• What to produce
The listing is to be returned word for word, without its images.

------------------------------------------------

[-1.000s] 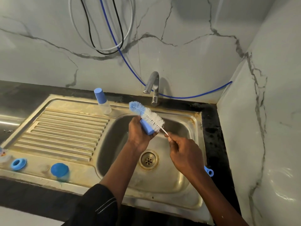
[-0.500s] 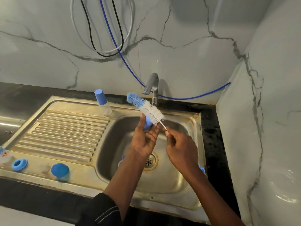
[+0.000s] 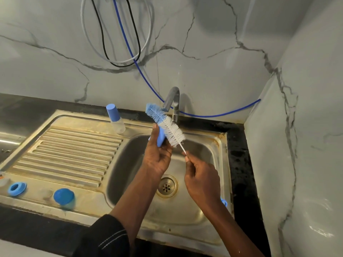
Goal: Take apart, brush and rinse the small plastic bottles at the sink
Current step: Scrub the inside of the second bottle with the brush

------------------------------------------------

• Result
[-1.000s] 
[-0.500s] 
[+0.000s] 
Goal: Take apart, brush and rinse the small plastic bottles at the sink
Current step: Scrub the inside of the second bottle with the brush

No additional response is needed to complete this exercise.